(Data extract)
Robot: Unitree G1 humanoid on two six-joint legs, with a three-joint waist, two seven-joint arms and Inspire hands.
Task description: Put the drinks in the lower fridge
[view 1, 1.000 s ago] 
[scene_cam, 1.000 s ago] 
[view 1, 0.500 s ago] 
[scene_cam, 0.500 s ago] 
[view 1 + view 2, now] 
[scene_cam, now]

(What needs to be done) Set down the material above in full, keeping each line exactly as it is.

(Written response)
Robot: Unitree G1 humanoid on two six-joint legs, with a three-joint waist, two seven-joint arms and Inspire hands.
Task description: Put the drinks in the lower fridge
[view 1, 1.000 s ago] 
[scene_cam, 1.000 s ago] 
[view 1, 0.500 s ago] 
[scene_cam, 0.500 s ago] 
[view 1 + view 2, now] 
[scene_cam, now]

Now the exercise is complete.